Hoe does the culture media seem while a contamination has occurred? - ANS-Cloudy and
turbid.
How are CVS samples retrieved? - ANS-Transcervically and transabdominally.
How are percutaneous umbilical blood samples (PUBS) retrieved? - ANS-Transabdominally with
the help of ultrasonography.
How are slides aged at RT? - ANS-Airtight for 3 days to 6 weeks.
How can we chemically age slides? - ANS-Treat with 15% H2O2 (2-7mins) previous to banding.
How do clastogens have an effect on the DNA restore gadget in normal and strange cells? -
ANS-Normal cells stricken by clastogens might be capable of repair most of the damage
triggered, whereas the atypical cells will no longer.
How do slides want to be saved? - ANS-In an airtight box with temp and humidity manage.
How do we verify a mycoplasma contamination? - ANS-By staining with DAPI and Hoechst
33258.
How do we dehydrate a slide? - ANS-By exposing the slide to ethanol mixtures in the opposite
route of hydration.
How will we denature DNA for FISH? - ANS-We treat in 70% formamide/2xSSC at 70 levels C.
How can we decorate spreading? - ANS-By dropping on wet slides and losing at a forty five
degree attitude from top to backside.
How do we hybridize DNA in FISH? - ANS-The probe is hybridized onto slides at 37 stages C
for 30mins to 16hrs depending on probe used.
How do we hydrate/rehydrate a slide? - ANS-By exposing it to diverse dilutions of ethanol
shifting from a low percent of water to a better percentage of water; one
hundred%-ninety%-80%-70%-EtOH.
How do we know if a sample is amniotic fluid or maternal urine? - ANS-Normal AF is straw
coloured and passes the Fern Test.
, How can we recognize that the slides are properly wiped clean? - ANS-They retain, in
preference to repel, water while dipped.
How do we lessen cell contamination of a chorionic villus pattern? - ANS-By casting off the
adherent maternal decidua.
How can we stimulate the increase of neoplastic cells or B-cells neoplasms? - ANS-Run one
unstimulated subculture and one with a B-cell mitogen.

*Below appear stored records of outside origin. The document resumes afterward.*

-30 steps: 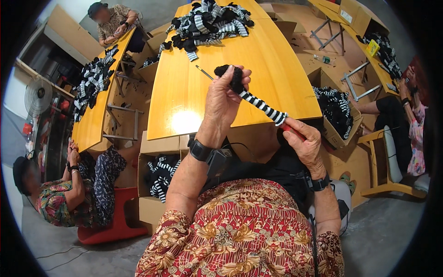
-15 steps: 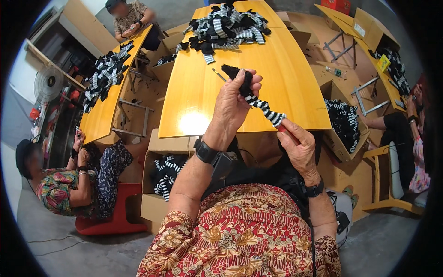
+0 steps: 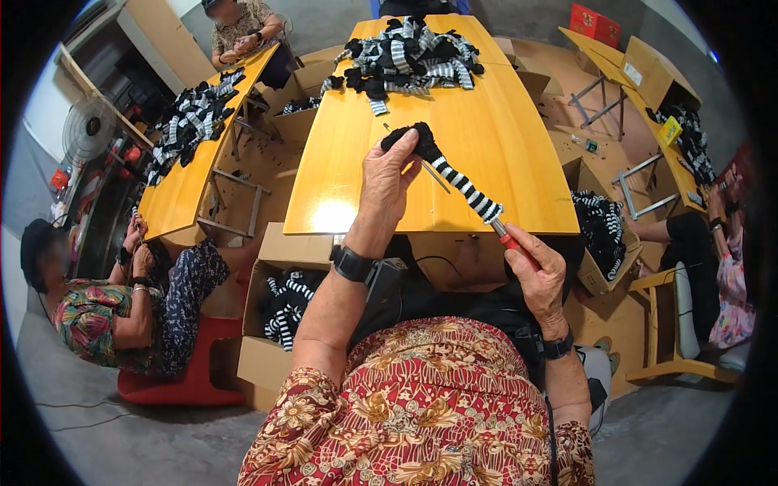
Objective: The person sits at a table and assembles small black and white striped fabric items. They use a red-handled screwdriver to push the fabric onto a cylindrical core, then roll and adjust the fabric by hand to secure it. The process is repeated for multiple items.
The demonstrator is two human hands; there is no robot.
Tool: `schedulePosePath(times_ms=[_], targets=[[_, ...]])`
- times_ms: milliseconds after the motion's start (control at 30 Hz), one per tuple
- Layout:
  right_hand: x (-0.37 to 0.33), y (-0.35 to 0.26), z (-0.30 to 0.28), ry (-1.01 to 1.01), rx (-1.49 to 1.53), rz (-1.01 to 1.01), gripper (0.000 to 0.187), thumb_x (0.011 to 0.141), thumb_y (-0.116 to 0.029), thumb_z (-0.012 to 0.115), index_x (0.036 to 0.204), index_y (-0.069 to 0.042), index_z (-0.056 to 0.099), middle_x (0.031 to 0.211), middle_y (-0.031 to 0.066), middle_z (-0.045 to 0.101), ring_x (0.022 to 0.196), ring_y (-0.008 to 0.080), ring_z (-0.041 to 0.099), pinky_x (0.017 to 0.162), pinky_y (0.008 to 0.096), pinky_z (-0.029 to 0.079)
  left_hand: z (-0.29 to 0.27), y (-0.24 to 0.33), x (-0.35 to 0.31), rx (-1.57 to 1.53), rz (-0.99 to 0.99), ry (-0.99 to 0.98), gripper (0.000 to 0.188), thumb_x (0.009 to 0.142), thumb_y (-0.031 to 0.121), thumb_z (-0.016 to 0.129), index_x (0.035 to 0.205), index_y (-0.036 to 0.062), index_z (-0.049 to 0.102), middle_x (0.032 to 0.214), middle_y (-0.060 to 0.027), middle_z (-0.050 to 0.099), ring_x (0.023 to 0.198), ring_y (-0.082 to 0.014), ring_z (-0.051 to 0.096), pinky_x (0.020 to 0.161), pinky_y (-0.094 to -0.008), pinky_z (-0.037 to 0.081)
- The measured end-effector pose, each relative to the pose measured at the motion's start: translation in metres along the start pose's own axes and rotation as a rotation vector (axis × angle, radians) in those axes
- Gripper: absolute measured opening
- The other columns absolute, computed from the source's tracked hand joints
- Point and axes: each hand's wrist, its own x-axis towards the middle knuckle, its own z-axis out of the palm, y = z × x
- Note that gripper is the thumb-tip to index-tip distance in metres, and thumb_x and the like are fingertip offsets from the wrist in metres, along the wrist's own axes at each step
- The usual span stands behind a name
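Observation:
My left hand (image 3: 391,174) pinches the black end of a knitted piece (image 3: 466,188), whose other part is a black-and-white striped tube. The tube slants down to the right over the table's near part. My right hand (image 3: 536,271) grips the red handle of a tool (image 3: 519,249). Its metal shaft shows briefly at the open striped end; whatever lies inside the knit is hidden. Behind the left hand a thin rod (image 3: 438,177) lies on the yellow table (image 3: 340,190), partly covered by the fingers and knit.
Striped knitted pieces (image 3: 405,61) are heaped at the table's far end. Cardboard boxes with more pieces stand at left (image 3: 250,352) and right (image 3: 628,279). One co-worker (image 3: 121,312) sits at left, another (image 3: 243,36) at far left. Someone's arm (image 3: 717,219) shows at right.
My right hand has moved slightly down and right, and more of the tool's metal shaft shows outside the striped end. The knitted piece now hangs straighter; my left hand has shifted a little left.

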Motion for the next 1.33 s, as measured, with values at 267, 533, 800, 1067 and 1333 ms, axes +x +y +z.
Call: schedulePosePath(times_ms=[267, 533, 800, 1067, 1333], targets=[[-0.004, 0.001, 0.005, 0.054, -0.025, -0.043, 0.033, 0.087, -0.002, 0.063, 0.120, 0.000, 0.061, 0.100, 0.0087, 0.067, 0.089, 0.0120, 0.061, 0.080, 0.0237, 0.048, 0.006, 0.000, -0.012, -0.018, -0.066, -0.117, 0.011, 0.090, 0.012, 0.065, 0.099, 0.0069, 0.063, 0.089, -0.0026, 0.068, 0.074, -0.0099, 0.064, 0.068, -0.0225, 0.051], [-0.001, -0.003, 0.015, 0.126, -0.040, -0.014, 0.031, 0.086, -0.005, 0.065, 0.116, 0.002, 0.062, 0.099, 0.0100, 0.068, 0.088, 0.0137, 0.063, 0.081, 0.0255, 0.049, 0.012, -0.005, -0.020, 0.242, 0.092, -0.199, 0.015, 0.089, 0.012, 0.066, 0.103, 0.0067, 0.065, 0.091, -0.0020, 0.068, 0.074, -0.0094, 0.064, 0.071, -0.0241, 0.052], [-0.004, -0.003, 0.015, 0.080, 0.023, 0.005, 0.031, 0.088, -0.004, 0.062, 0.119, 0.001, 0.061, 0.105, 0.0097, 0.067, 0.092, 0.0125, 0.061, 0.084, 0.0246, 0.047, 0.006, 0.001, -0.014, -0.381, -0.063, -0.137, 0.007, 0.088, 0.011, 0.067, 0.094, 0.0121, 0.063, 0.089, 0.0003, 0.068, 0.078, -0.0120, 0.062, 0.075, -0.0294, 0.052], [-0.008, 0.013, 0.026, 0.155, 0.117, 0.080, 0.032, 0.089, -0.007, 0.061, 0.121, 0.001, 0.061, 0.105, 0.0090, 0.067, 0.092, 0.0117, 0.060, 0.084, 0.0237, 0.046, 0.028, -0.018, -0.014, -0.302, 0.084, -0.069, 0.007, 0.089, 0.008, 0.065, 0.096, 0.0088, 0.064, 0.090, -0.0016, 0.069, 0.077, -0.0111, 0.067, 0.075, -0.0257, 0.057], [-0.008, 0.011, 0.014, 0.034, 0.040, 0.059, 0.033, 0.090, -0.009, 0.062, 0.122, -0.003, 0.061, 0.107, 0.0102, 0.067, 0.098, 0.0149, 0.062, 0.087, 0.0253, 0.046, 0.020, -0.010, -0.010, -0.329, 0.021, -0.148, 0.026, 0.093, 0.017, 0.061, 0.117, 0.0078, 0.056, 0.110, -0.0079, 0.067, 0.096, -0.0160, 0.066, 0.082, -0.0307, 0.054]])
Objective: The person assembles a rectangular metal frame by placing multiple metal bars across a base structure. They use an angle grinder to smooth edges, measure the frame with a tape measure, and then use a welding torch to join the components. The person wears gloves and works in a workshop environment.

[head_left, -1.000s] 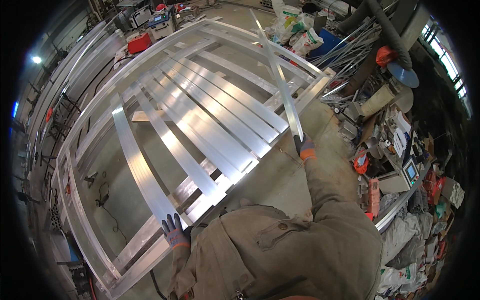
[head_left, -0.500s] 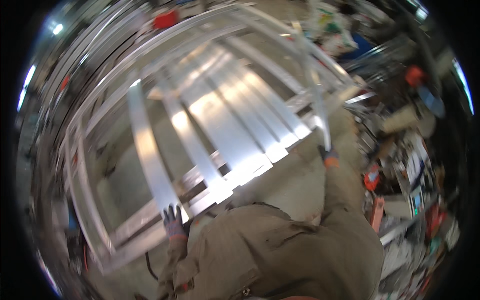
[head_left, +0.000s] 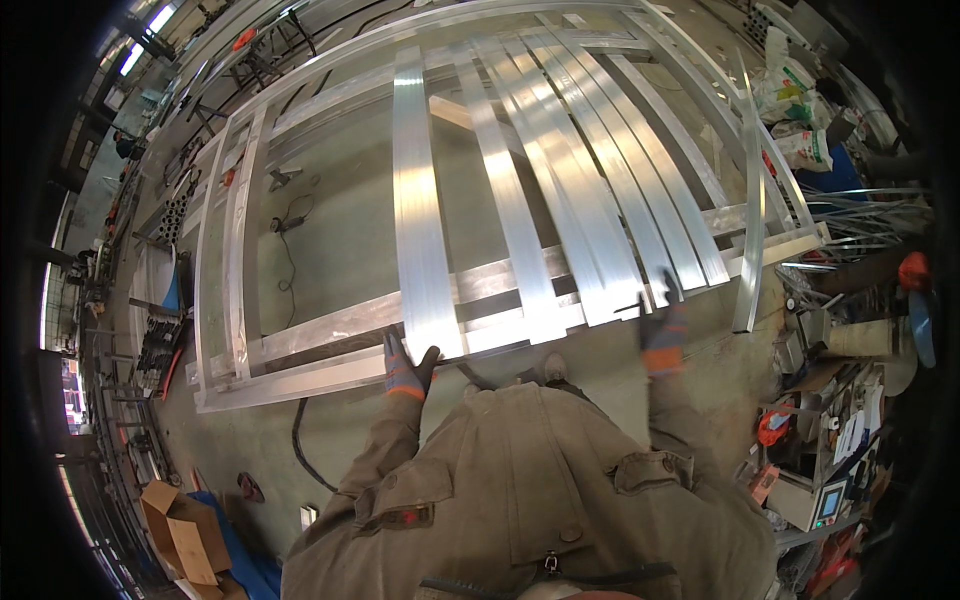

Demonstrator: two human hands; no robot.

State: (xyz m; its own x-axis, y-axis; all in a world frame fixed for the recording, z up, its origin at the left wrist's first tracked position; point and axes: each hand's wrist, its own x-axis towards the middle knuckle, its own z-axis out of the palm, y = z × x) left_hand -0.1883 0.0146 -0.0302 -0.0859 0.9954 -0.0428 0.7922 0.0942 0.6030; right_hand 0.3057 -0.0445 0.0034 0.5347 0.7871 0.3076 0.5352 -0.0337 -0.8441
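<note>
A large aluminium frame [head_left: 300, 335] lies on the concrete floor with several long flat aluminium bars laid across it. My left hand [head_left: 405, 365], in a dark glove with an orange cuff, grips the near end of a wide flat bar [head_left: 425, 230]. To the right, my right hand [head_left: 662, 332] wears the same kind of glove. Its fingertips rest at the near ends of a bundle of flat bars [head_left: 600, 200], with nothing held. A thin aluminium strip [head_left: 750, 250] lies along the frame's right side, apart from that hand.
A black cable [head_left: 298, 440] trails on the floor by my left side. A cardboard box [head_left: 185, 530] sits at the lower left. Metal stock racks [head_left: 160, 330] line the left. White sacks [head_left: 795, 110], scrap and a small machine with a screen [head_left: 825, 500] crowd the right.
My right hand has let go of the thin strip, which now lies on the frame's right side, and has come down to the bar ends. My view has swung over the frame.
</note>
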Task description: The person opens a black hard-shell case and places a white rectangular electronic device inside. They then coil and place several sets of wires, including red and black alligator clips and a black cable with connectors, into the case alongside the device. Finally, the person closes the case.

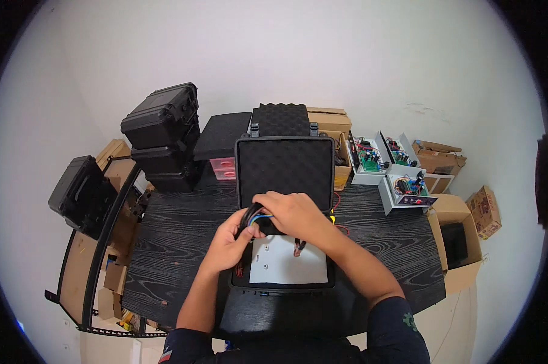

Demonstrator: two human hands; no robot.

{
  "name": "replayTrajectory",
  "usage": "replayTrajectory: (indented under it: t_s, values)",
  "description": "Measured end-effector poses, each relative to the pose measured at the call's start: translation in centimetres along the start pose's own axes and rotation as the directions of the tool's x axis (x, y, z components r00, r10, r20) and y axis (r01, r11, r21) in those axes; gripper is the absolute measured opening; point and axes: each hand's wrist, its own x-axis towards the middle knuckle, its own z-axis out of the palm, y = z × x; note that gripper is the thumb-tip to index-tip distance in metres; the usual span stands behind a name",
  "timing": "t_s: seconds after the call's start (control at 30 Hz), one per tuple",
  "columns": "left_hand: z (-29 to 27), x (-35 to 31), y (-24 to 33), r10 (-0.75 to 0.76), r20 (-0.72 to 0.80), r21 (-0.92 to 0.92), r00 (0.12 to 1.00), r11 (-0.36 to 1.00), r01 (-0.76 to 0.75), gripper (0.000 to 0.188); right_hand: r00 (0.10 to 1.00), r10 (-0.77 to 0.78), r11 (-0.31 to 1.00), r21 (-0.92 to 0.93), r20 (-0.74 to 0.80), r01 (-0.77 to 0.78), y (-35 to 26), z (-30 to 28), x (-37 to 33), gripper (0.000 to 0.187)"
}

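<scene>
Far left, a black case point(83, 197) sat tilted beside the metal rack point(98, 261), and cardboard pieces filled the gap below. Then came a tall stack of black cases point(162, 136) on the back corner of the dark table point(177, 236). Right of that, pink drawers point(225, 171) peeked out from under a flat black board point(223, 132).

And there, in the middle, was the action! The left hand point(230, 240) pinched the black cable point(242, 224), thumb pressed against the fingers, with blue and yellow wires showing between the hands. Below, the open case point(284, 287) held a white panel point(280, 270), red wires point(239, 270) at its left edge. The raised lid point(286, 170) stood in front of a foam block point(280, 118), hiding its lower part. The right hand point(292, 213) curled its fingers over the cable's upper bend, up above the case; a cable end point(297, 247) hung beneath it, over the panel. That hand and forearm blocked much of the case's middle and right edge.

Farther right, cardboard boxes point(342, 139) crowded behind, then three white housings point(367, 178) bared their circuit boards, and an open carton point(462, 276) held something black.
</scene>
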Motion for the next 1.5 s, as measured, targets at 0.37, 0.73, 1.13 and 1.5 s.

How can we save a bone marrow sample if it cannot be cultured inside 4 hours? - ANS-Add to
media and store at room temp.
How can we store fixed mobile pellets? - ANS-At -20 degrees C for 2-5yrs in fixative.
How do we check for chromosome breakage syndromes? - ANS-By including clastogens.
How can we troubleshoot slides drying too speedy, without adjusting the temperature or
humidity of the thermotron? - ANS-Methanol may be delivered to the fix or bloodless slides may
be used.
How do we troubleshoot slides drying too slowly with out adjusting the temperature or humidity
of the thermotron? - ANS-Warm slides may be used or airflow across the slides may be
improved.
How do you keep away from cell contamination of prenatal specimens? - ANS-Discard the first
1-2 cc of amniotic fluid drawn.
How do you keep away from mobile infection of stable tumor specimens? - ANS-Dissect away
normal parenchyma and fatty tissue.
How do you keep away from microbial contamination? - ANS-By using aseptic approach, sterile
boxes and antibiotics/fungicides.
How do you correct a bacterial or fungal infection of a pattern? - ANS-Add antibiotic to series
media or soak/wash sample in answer containing antibiotic.
How do you accurate clotting in BM specimens? - ANS-Break up clot robotically or location in 37
degree water tub.
How do you accurate slow increase in a sample that changed into amassed in EDTA vs. Sodium
heparin? - ANS-Wash the cells before setting tradition or request every other pattern.